HA LLEGADO la hora de la verdad. Ha llegado la hora de la economía. La misión es harto difícil; de hecho, y para no engañarnos, habría que decir que España está sufriendo un "tsunami" económico de consecuencias impredecibles que nos ha sumido a todos los españoles en "la tormenta perfecta", y así estamos, dando tumbos de aquí para allá; unos, los que más suerte tienen, agarrándose a donde pueden y en donde les dejan las circunstancias, mientras que otros, los menos afortunados, nadan a contracorriente evitando ser tragados por las olas.

La misión que tiene Rajoy es dura, difícil y desagradable; no debe de ser plato de buen gusto estar en estos momentos en su pellejo. Por ello, si yo fuera él, solicitaría inmediatamente la colaboración, el esfuerzo y el sacrificio responsable de todos los ciudadanos sin excepción. Comenzaría por anunciarles que la solución a los problemas económicos que padecemos tiene una solución política. Pero para abordar con cierta garantía de éxito tal reto antes es necesario devolverles a los ciudadanos la confianza perdida en sus gobernantes y en sus instituciones; es decir, es necesario devolverles el protagonismo que nunca debieron perder.

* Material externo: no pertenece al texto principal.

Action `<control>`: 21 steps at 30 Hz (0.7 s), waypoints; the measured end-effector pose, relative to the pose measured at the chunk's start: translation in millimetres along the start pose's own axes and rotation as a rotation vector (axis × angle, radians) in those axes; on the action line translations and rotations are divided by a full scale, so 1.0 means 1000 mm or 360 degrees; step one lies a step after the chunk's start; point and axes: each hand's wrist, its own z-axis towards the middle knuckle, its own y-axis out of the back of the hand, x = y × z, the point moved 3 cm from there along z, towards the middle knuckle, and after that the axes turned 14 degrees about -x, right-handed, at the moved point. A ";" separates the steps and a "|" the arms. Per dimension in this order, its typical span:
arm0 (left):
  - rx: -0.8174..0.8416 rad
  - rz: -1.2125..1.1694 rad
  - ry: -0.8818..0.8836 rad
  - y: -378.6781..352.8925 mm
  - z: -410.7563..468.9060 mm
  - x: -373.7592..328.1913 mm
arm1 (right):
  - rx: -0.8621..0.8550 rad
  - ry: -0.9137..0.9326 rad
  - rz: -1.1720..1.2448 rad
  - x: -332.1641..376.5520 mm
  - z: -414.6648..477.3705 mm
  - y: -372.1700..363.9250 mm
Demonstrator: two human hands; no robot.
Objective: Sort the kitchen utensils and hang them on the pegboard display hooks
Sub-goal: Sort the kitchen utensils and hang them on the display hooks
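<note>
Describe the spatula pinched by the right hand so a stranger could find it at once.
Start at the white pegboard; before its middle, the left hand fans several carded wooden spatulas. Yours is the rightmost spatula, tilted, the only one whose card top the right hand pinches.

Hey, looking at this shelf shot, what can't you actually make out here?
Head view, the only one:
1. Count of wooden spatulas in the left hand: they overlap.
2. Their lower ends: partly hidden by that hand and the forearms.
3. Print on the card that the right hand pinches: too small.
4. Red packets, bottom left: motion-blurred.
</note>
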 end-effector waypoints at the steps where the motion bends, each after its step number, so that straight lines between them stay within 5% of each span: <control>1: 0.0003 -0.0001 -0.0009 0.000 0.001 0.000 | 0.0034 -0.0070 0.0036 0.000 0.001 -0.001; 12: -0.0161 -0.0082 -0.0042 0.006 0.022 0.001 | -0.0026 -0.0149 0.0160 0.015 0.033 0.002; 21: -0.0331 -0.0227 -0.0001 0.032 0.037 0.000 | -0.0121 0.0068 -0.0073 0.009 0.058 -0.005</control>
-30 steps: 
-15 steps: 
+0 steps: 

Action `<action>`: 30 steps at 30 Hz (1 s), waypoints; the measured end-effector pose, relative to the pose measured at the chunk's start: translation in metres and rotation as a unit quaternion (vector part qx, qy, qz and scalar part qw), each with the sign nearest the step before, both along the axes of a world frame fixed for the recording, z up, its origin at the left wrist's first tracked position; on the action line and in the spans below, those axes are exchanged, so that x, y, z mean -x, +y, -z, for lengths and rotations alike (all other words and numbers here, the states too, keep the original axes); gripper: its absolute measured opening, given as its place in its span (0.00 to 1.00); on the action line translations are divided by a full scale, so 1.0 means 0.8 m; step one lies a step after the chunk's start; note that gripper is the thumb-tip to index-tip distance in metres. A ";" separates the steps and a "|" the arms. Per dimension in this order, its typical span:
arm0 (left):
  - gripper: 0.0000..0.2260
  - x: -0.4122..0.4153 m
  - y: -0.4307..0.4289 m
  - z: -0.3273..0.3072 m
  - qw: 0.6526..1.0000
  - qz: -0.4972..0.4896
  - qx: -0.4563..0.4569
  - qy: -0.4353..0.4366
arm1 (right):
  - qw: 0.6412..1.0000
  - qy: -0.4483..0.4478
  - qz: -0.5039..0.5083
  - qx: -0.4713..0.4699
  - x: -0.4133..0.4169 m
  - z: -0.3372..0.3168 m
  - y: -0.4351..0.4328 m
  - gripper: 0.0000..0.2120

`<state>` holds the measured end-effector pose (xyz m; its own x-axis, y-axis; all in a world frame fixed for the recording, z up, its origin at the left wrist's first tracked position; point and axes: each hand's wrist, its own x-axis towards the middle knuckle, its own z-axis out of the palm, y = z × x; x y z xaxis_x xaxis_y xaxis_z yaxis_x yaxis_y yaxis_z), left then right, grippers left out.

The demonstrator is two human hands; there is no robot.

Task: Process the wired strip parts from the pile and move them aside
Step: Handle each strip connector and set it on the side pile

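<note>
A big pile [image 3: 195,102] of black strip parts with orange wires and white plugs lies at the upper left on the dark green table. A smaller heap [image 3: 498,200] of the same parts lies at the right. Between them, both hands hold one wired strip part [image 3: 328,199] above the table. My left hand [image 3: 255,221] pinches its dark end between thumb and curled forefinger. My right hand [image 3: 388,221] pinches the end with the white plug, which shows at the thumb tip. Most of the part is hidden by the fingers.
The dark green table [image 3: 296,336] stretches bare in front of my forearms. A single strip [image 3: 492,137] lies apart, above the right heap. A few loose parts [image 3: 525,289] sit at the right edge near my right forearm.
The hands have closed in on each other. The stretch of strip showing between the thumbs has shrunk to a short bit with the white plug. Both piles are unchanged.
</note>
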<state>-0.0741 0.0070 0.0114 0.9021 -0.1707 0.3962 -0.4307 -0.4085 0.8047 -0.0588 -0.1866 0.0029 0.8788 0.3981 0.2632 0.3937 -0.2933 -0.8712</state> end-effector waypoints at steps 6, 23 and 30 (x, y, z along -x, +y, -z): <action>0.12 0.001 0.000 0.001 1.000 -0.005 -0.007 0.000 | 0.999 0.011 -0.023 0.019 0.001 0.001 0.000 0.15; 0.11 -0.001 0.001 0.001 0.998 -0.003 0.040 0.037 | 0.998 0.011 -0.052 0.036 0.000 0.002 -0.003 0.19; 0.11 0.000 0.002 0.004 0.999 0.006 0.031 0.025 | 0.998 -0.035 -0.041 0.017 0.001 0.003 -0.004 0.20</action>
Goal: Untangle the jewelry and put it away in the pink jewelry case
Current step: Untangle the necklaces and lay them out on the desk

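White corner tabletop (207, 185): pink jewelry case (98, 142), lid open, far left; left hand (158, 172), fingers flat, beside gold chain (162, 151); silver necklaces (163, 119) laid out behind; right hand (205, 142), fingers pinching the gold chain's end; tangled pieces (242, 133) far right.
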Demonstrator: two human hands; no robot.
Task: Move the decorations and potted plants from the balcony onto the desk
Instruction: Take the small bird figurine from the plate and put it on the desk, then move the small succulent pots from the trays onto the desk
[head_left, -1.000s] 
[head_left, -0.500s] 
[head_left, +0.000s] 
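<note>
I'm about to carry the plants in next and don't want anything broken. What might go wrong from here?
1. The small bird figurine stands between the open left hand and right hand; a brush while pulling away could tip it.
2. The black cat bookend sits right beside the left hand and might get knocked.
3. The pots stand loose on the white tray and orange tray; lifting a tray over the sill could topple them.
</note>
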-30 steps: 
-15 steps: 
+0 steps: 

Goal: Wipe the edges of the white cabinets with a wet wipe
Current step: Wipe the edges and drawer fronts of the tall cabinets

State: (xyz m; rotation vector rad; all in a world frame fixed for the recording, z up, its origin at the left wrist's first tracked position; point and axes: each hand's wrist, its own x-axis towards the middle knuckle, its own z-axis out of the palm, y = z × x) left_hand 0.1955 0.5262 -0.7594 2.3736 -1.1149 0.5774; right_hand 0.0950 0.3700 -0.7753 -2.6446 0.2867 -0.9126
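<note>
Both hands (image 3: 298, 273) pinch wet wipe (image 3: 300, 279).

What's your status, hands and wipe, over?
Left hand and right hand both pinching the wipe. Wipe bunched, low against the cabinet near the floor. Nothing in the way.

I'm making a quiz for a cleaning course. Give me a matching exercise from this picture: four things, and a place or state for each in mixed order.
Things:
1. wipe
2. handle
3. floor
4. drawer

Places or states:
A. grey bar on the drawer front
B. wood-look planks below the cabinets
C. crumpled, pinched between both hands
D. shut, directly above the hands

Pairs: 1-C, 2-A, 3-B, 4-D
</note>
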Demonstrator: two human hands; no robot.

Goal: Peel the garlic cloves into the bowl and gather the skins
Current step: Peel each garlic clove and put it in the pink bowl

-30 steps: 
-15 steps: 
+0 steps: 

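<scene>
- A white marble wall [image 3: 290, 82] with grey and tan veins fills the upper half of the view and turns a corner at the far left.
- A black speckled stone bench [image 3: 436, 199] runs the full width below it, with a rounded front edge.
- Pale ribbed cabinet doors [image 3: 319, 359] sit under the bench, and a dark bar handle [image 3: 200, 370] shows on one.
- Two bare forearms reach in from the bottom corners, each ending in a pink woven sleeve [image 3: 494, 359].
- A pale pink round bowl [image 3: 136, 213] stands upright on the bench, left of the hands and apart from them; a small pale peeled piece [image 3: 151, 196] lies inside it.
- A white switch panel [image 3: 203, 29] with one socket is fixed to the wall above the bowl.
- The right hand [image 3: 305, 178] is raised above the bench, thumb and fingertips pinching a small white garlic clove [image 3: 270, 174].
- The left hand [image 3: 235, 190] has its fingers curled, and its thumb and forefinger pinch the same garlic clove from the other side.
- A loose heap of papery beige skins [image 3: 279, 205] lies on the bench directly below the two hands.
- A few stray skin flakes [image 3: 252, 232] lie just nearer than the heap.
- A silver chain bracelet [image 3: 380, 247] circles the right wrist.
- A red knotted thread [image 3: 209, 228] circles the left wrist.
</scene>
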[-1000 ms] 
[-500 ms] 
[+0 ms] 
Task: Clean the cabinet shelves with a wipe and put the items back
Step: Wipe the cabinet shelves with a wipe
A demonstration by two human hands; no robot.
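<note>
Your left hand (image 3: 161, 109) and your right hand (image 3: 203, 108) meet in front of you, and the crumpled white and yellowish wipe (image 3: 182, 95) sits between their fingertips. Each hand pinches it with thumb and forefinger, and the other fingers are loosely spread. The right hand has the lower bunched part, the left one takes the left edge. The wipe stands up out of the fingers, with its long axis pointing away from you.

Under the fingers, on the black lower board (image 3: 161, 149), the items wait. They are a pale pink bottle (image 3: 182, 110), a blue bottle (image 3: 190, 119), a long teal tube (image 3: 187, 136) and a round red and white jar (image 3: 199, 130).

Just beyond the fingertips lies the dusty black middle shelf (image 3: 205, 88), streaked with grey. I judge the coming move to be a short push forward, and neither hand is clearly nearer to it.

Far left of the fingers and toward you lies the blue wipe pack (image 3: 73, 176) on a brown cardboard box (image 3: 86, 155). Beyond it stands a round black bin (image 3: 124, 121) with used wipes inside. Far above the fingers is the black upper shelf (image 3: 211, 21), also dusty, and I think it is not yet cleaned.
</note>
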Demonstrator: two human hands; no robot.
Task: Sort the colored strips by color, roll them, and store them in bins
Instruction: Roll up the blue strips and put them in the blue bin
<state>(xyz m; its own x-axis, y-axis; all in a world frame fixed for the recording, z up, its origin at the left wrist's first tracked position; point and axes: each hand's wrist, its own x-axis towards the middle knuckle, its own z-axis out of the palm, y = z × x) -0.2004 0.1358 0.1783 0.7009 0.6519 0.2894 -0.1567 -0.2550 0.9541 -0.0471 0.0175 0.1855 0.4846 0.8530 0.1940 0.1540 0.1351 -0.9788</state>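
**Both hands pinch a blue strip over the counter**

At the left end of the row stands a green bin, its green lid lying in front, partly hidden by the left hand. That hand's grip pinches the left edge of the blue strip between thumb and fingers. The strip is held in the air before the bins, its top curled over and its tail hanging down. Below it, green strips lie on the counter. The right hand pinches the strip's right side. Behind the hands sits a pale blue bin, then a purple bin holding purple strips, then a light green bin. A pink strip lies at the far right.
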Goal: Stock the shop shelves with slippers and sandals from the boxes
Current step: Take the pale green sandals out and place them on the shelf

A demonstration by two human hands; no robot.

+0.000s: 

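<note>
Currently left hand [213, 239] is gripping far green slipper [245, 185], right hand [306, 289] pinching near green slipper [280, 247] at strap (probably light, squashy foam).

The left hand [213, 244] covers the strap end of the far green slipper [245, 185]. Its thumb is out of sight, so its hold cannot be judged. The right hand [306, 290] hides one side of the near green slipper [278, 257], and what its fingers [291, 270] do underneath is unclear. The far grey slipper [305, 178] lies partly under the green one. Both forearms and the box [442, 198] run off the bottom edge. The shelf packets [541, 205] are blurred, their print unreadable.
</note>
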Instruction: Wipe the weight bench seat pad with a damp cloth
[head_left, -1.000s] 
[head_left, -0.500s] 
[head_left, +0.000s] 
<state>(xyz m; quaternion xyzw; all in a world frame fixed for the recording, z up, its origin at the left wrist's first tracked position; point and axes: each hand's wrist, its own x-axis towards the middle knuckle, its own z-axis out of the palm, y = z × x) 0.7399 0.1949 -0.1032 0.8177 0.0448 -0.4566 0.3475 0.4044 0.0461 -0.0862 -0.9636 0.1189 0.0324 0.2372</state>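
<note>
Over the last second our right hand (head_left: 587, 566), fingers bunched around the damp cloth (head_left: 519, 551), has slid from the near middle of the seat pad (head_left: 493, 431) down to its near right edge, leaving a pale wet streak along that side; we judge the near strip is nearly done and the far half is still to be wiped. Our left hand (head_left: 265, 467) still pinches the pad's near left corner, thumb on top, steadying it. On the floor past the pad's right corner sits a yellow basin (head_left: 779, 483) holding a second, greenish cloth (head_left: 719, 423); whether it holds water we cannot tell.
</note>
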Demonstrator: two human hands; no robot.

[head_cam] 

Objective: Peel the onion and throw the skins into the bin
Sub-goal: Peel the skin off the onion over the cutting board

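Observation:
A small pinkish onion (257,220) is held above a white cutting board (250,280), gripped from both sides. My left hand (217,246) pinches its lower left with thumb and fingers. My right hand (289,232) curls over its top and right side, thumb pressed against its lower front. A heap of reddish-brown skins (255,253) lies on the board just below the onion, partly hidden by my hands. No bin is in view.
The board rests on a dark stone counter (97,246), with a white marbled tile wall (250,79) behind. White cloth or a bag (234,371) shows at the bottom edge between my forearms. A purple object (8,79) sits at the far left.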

Para ello, en primer lugar hay que decirles la verdad. Exponer con claridad lo que sucede, y en las circunstancias reales en las que nos encontramos, por muy cruda que sea esta realidad. Posteriormente, exponer cuáles son las medidas que hay que adoptar para paliar lo antes posible la debacle que se nos avecina si no comenzamos a trabajar en ello cuanto antes; no en vano, la economía es experiencia, pero también aplicar el sentido común.

Entre las primeras medidas que habría que adoptar inmediatamente se encontrarían acortar el tiempo que ha de transcurrir hasta que comience a funcionar el nuevo gobierno. Estamos ante unas circunstancias excepcionales y, por tanto, hay que adoptar medidas de igual calibre. Hay que generar confianza dentro y fuera de nuestras fronteras ya; unas fronteras que antes limitaban con Francia y Portugal, pero que ahora han dejado de ser líneas políticas y geográficas para convertirse en barreras económicas que nos delimitan y nos atenazan impidiéndonos casi respirar.

Algunos de esos límites son: cinco millones de parados; casi 700.000 millones de euros de deuda pública; más de 500 puntos básicos de prima de riesgo; una economía estancada que no sube del 0,8 del PIB; un déficit público del 9,3%; decenas de miles de empresas que tienen que cerrar, llegándose el caso de que cada hora que transcurre echan el cierre cuatro empresas, mientras que 550.000 autónomos han engrosado las listas del paro; el Ibex pierde más de 4.385 puntos y la morosidad financiera ronda ya el 7,16%; mientras más de dos millones de viviendas nuevas están sin vender.

Si yo fuera Rajoy, comenzaría a rezar todo lo que supiera mientras le ponía una vela a san Judas, patrón de los casos difíciles, y le rogaría que me ayudara a solucionar el hecho de gobernar un país como España, donde unos quince millones de cotizantes privados mantienen a unos treinta millones de personas; es decir, cada ciudadano que trabaja mantiene a otros dos. Un país donde la sanidad hace aguas por todas partes; donde la educación se ha politizado de tal forma que los derechos de los alumnos han dejado paso a las exigencias de educadores y padres a convertirse en protagonistas de la historia; en definitiva, un país donde las ideas políticas se han ideologizado sectaria y visceralmente buscando enemigos donde había que poner a los adversarios.

Si yo fuera Rajoy, comenzaría por tomar las siguientes medidas: en el mercado laboral flexibilizaría la regulación acercando los criterios de decisión a empresas y trabajadores, además de crear el contrato único, haciendo desaparecer la obligatoriedad de las renovaciones automáticas de los convenios colectivos que, normalmente, vienen vinculados al aumento del IPC, haciendo, además, que tengan prioridad las negociaciones a nivel de empresas sobre las negociaciones propias del sector, autonómico o nacional; recuperaría lo más urgentemente posible la credibilidad de las cuentas públicas, controlando y fiscalizando exhaustivamente el gasto público; asimismo, es urgente recapitalizar el sistema financiero para que tanto las empresas como las familias puedan disponer de financiación; acabaría de un plumazo con la duplicidad de competencias entre administraciones, así como acometería una reducción inmediata de cargos y empresas públicas, incluidas las embajadas, la policía política y las televisiones autonómicas. Además, lucharía denodadamente contra la corrupción política sin importar el signo político de los culpables; tomaría medidas inmediatas y eficaces para recuperar la independencia del poder judicial y, sobre todo, de la Fiscalía del Estado. Pero, sobre todo, lucharía por devolverles a los españoles la ilusión y la esperanza. Esto para empezar, pero, claro está, yo no soy Rajoy.